Slim-waisted, straight, demi-nude, more handsome than grotesque in their paint, each man had his girl opposite him. Her arms and ankles were bangled with polychrome shells that tinkled with every suggestive movement. It was sensuality expressed in grace and rhythm. Under the least of grass skirts women’s buttocks wove with sly languor as couples moved in a curious shuffling gait—her hips quivering in retreat, his in attack: the sex struggle, the male forever in pursuit, the female always in flight, yet drawing him on by every allurement within her power.

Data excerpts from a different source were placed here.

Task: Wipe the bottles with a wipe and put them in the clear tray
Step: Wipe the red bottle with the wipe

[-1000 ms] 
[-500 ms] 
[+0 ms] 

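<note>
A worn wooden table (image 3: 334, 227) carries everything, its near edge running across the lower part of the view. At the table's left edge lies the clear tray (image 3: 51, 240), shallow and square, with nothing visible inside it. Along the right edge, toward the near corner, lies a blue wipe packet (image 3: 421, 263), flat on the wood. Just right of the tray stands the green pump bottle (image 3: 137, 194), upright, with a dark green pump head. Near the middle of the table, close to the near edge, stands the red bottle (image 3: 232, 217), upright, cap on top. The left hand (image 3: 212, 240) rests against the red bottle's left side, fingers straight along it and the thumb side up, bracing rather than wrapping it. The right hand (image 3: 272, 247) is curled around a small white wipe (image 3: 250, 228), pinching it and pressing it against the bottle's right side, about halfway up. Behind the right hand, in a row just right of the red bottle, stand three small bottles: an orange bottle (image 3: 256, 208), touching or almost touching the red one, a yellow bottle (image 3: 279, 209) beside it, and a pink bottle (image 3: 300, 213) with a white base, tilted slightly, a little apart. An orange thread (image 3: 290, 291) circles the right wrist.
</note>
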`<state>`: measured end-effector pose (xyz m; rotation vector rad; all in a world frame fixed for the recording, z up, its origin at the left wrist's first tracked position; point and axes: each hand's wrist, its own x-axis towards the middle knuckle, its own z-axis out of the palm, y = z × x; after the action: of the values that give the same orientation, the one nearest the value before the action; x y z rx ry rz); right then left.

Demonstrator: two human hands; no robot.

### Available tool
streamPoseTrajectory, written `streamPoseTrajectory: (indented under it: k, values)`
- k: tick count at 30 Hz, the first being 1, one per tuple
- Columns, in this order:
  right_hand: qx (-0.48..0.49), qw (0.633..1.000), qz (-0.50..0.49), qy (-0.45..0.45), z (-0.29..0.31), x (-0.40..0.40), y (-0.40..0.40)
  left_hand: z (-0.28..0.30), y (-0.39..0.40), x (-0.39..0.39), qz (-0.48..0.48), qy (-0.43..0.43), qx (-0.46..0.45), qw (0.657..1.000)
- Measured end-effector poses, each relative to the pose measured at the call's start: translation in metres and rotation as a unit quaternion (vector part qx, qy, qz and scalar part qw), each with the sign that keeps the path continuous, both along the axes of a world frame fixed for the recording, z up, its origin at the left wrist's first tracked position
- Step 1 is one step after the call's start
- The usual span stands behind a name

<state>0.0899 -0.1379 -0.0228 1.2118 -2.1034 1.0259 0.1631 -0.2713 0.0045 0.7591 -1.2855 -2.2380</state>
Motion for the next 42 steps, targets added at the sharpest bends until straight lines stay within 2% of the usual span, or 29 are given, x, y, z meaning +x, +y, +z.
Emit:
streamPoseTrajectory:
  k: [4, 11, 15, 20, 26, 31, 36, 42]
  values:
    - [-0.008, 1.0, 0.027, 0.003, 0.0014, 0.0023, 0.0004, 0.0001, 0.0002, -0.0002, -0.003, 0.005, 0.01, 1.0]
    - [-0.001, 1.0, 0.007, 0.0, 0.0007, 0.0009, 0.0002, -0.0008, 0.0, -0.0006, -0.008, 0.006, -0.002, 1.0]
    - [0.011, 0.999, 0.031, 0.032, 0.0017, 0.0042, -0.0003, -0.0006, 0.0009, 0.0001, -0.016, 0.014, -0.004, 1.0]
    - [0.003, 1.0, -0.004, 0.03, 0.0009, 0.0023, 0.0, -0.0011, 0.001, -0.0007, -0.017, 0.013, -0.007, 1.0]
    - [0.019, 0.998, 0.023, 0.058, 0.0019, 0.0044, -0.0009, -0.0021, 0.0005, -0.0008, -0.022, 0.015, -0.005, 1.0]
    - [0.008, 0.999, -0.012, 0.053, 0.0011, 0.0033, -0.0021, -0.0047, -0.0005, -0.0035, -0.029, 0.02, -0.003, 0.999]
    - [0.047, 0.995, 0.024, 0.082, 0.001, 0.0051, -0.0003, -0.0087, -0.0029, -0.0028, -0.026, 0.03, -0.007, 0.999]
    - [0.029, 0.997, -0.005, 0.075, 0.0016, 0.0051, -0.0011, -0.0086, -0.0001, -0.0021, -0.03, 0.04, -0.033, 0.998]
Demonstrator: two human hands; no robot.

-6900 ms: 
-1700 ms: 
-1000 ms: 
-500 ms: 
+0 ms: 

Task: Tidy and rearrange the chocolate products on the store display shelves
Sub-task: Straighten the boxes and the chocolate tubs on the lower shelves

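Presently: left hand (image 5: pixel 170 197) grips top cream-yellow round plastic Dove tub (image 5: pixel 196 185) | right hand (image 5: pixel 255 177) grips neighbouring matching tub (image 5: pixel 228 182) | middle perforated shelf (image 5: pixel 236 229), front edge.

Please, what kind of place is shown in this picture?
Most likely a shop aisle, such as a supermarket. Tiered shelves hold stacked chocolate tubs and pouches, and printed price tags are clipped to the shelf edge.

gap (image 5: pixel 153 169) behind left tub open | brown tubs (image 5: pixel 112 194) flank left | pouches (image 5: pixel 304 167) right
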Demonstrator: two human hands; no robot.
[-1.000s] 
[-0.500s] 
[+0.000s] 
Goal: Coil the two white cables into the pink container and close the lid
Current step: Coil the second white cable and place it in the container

A voice said, “It’s what Yankees call a Marathon dance. The people of Tsiria are competing with the people of Pinapuka. It’ll last until they drop—into each other’s arms, a lot of ’em.” I looked around to see Ron Orr, my inspector, who had been beating along the coast. “Watch that couple,” he said. A man and girl vanished under the shadowy palms. “They’ll be back after a while, maybe. During the Marathons here it’s the fashion for a man to take the one he picks. But only during this set period. If they forget and break the rule it’s just too bad. Sometimes a married man loses his head and takes his ‘mary’ away for a week end that lasts a month. Then there’s more trouble for the District Officer.”

“What sort of trouble?”

“Well, Connelly’s going up in the hills tomorrow after a bunch of murderers,” Ron said. “That’s the sort of trouble.”

There were no priests hovering about to give the pagan spectacle a disapproving eye. Protestant missionaries, Wesleyans or Church of England, might have broken up the performance, clothed the ladies in Mother Hubbards and sent them home to brood in sanctity—and secrete their vices. The people of Tsiria, possibly, were not among the Sacred Heart’s 8,000 converts; and if not, the Church of Rome, with its balanced system of discipline and tolerance, would bide its time before gathering them in. The people would still dance, maybe with a churchly curb on their orgiac moments—but they would still dance.

Night wore on, drums grew wilder. Everybody was chewing the betel-nut that natives can go drunk on. My good boy Ahuia was chewing, and his eyes were like live coals as he slavered red and gazed hungrily at the dancers. I smacked him on the arm and brought him to his senses. We were starting for the mountains tomorrow, and I didn’t want Ahuia to go native on me.